Elle passait souvent devant le musée Guimet, proche de Chaillot où il y a dans le jardin des ginkgos, arbres sacrés en Asie où les moines bouddhistes chinois et japonais les soignent depuis des siècles. Le plus ancien connu a 1.400 ans ! Emile Guimet, fondateur de ce musée, en aurait planté un dans le jardin et leurs feuilles vert cru, passent au jaune vif à l’automne.

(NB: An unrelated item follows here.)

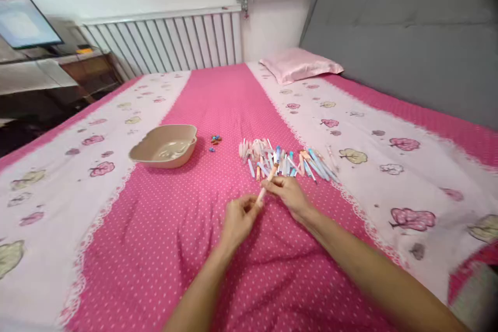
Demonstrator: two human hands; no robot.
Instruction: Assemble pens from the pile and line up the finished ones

Admirative, Dominique Orozco en a récupérées d’une branche qui était tombée sur le trottoir. Il y a plusieurs type de feuilles aux lobes séparés, triangulaires, en éventail. Autant d’éléments pour motifs de broderie. Et elle fera ses premières créations en 2019,en mettant parfois un très légère couche de peinture pour tissu, ce qui stabilise les couleurs végétales fragiles, allant du vert au jaune voire au marron. Puis, elle brode sur ces feuilles et autour sur les tissus de soie, tulle, coton… avec des chenilles de soie, des perles et tubes de verre, voire de paillettes anciennes. Elle expose ici une vingtaine d’œuvres, remarquablement encadrées, qui témoignent d’une sensibilité exceptionnelle et d’un travail, humble mais d’une extrême précision, fondé sur un savoir-faire retransmis par des ouvrières spécialisées et auquel Dominique Orozco, qui maintenant enseigne aussi la broderie, reste très attachée.

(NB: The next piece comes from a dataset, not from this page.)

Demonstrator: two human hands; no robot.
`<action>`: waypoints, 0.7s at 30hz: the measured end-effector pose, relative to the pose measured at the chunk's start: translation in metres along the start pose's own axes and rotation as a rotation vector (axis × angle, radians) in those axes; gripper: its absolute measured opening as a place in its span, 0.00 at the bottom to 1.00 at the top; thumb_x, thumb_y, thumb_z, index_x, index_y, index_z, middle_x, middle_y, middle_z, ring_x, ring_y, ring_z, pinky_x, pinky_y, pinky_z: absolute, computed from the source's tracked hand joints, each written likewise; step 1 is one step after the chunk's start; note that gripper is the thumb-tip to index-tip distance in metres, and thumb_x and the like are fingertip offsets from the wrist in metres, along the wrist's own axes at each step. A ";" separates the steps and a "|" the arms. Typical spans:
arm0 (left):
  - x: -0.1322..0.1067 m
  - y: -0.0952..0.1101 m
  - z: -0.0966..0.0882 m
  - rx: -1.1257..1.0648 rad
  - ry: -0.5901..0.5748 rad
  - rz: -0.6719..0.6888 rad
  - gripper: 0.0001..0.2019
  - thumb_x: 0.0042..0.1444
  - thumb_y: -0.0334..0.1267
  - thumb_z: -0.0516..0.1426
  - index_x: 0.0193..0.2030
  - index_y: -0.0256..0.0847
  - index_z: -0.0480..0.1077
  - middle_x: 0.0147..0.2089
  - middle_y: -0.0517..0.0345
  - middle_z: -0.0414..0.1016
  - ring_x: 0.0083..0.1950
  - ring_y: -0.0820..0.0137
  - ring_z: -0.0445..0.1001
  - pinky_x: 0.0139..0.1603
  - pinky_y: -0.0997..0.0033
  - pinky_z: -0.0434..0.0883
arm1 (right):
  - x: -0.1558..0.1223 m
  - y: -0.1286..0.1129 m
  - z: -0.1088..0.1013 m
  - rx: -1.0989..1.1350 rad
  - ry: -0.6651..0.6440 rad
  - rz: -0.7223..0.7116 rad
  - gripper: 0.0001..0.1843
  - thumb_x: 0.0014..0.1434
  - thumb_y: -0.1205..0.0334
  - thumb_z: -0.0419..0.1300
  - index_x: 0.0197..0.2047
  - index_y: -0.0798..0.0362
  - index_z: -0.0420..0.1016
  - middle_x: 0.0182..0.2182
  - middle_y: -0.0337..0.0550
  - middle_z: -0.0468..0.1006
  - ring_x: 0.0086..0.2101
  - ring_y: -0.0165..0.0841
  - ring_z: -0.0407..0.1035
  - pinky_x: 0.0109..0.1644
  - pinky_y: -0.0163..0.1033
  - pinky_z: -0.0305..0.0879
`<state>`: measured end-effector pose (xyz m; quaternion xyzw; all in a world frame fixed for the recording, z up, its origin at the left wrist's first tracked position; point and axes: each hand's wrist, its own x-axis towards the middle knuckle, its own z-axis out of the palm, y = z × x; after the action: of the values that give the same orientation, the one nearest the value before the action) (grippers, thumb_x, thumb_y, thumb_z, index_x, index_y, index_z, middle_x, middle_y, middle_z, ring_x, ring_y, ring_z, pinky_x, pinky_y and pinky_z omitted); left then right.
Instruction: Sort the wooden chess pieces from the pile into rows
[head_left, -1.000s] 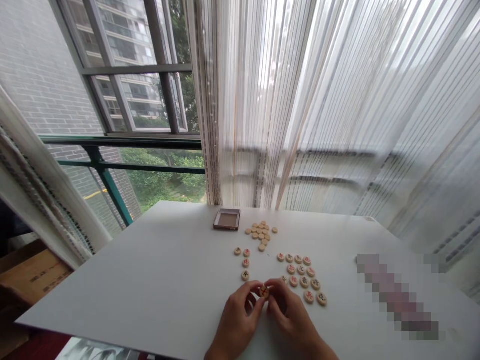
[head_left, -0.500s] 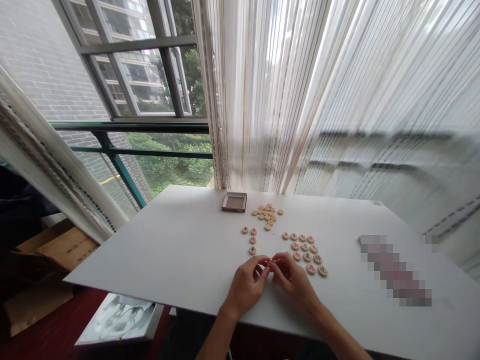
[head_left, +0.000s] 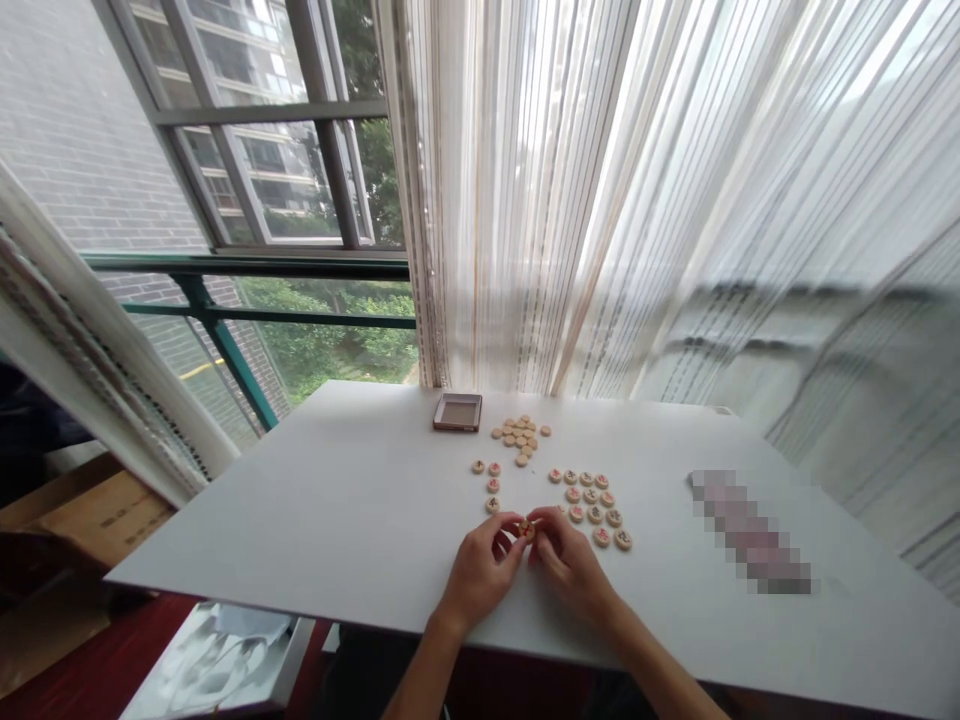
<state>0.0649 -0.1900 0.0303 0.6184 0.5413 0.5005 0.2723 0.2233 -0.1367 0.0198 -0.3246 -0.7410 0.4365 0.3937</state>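
Note:
Between both hands, near the front of the white table [head_left: 300, 520], is a round wooden xiangqi piece [head_left: 527, 532] with a red mark on its face. My left hand [head_left: 480, 568] pinches it from the left between thumb and fingers. From the right, the curled fingers of my right hand [head_left: 571, 562] close on its edge. Just beyond my left hand, a few face-up pieces [head_left: 493, 486] form a short column with one beside the top. Several more face-up pieces [head_left: 591, 496], with red or black characters, lie in rows beyond my right hand.
A cluster of blank-side-up pieces [head_left: 516, 434] lies toward the back of the table, right of a shallow open box [head_left: 458, 413]. A blurred-out long object [head_left: 754, 532] rests at the right. Striped curtains [head_left: 510, 200] hang behind the table; cardboard boxes [head_left: 112, 510] stand left.
The piece between my hands now shows its red-marked face more plainly. My view has shifted slightly, so the whole scene sits a little further left. The pieces on the table stay put.

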 end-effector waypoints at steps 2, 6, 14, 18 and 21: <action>0.000 -0.001 0.000 -0.002 0.002 0.003 0.11 0.62 0.40 0.56 0.49 0.42 0.73 0.40 0.55 0.80 0.32 0.71 0.77 0.34 0.74 0.72 | 0.000 -0.002 0.000 -0.020 -0.005 -0.025 0.09 0.64 0.63 0.50 0.47 0.51 0.66 0.31 0.39 0.77 0.28 0.31 0.71 0.35 0.36 0.67; 0.001 -0.002 0.000 -0.008 0.008 -0.005 0.13 0.61 0.42 0.56 0.49 0.40 0.72 0.39 0.53 0.80 0.32 0.70 0.77 0.34 0.74 0.73 | 0.000 -0.005 0.002 -0.102 0.008 -0.055 0.12 0.60 0.64 0.55 0.49 0.52 0.66 0.31 0.39 0.77 0.28 0.30 0.69 0.32 0.35 0.65; 0.001 0.000 0.000 -0.027 0.018 -0.034 0.14 0.61 0.47 0.56 0.45 0.40 0.72 0.37 0.55 0.80 0.31 0.71 0.76 0.33 0.75 0.72 | 0.000 0.000 0.003 -0.160 0.007 -0.074 0.12 0.59 0.65 0.56 0.47 0.51 0.68 0.30 0.38 0.76 0.28 0.29 0.69 0.32 0.34 0.65; 0.001 -0.002 0.000 -0.014 0.062 -0.066 0.15 0.57 0.50 0.60 0.38 0.40 0.73 0.31 0.58 0.78 0.30 0.71 0.75 0.33 0.75 0.72 | -0.003 0.000 0.003 -0.226 -0.019 -0.110 0.11 0.58 0.67 0.57 0.46 0.51 0.70 0.30 0.38 0.76 0.28 0.29 0.68 0.34 0.34 0.65; 0.001 -0.003 0.000 -0.039 0.054 -0.081 0.15 0.58 0.51 0.59 0.35 0.39 0.74 0.31 0.57 0.79 0.31 0.69 0.77 0.35 0.74 0.72 | -0.004 -0.001 0.004 -0.253 -0.032 -0.115 0.09 0.59 0.66 0.57 0.44 0.51 0.71 0.29 0.37 0.74 0.27 0.29 0.67 0.33 0.34 0.65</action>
<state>0.0632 -0.1886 0.0281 0.5767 0.5634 0.5158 0.2896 0.2220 -0.1418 0.0179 -0.3217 -0.8137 0.3213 0.3623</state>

©x (2021) 10 cms x 90 cms)
Pourquoi est-on fasciné par ces œuvres… Sans doute grâce à l’union entre végétal d’une extrême fragilité et matériau minéral indestructible, entre techniques du passé et travail au présent, pas si fréquent en art contemporain… Il y a, semble-t-il, une recherche d’identité, comme celle qu’a menée Annette Messager avec un intérêt pour le tissu, le tricot (Mon guide du tricot 1973-2011) et… la broderie, notamment dans Ma Collection de proverbes (1974). Ici, pas de critique de la condition féminine mais chez Dominique Orozco, un langage plastique avec, comme chez Annette Messager, l’utilisation de matériaux sans valeur et du quotidien: des feuilles « mortes » auxquelles cette artiste redonne une vie splendide…
Il y a ici, comme une lutte personnelle pour arrêter le temps. « Le seul véritable voyage, le seul bain de jouvence, écrivait Marcel Proust, dans A la recherche du temps perdu, ce ne serait pas d’aller vers de nouveaux paysages, mais d’avoir d’autres yeux ». Dominique Orozco nous offre cette riche possibilité. Ce serait bien qu’un Centre d’art contemporain, achète une de ces œuvres, à l’opposé de celles académiques, laborieusement conçues à partir de l’art conceptuel: cela changerait…
Philippe du Vignal
Jusqu’au 17 novembre, Espace F 360 5 rue Mignon, Paris (VI ème), de 11 h à 19 h.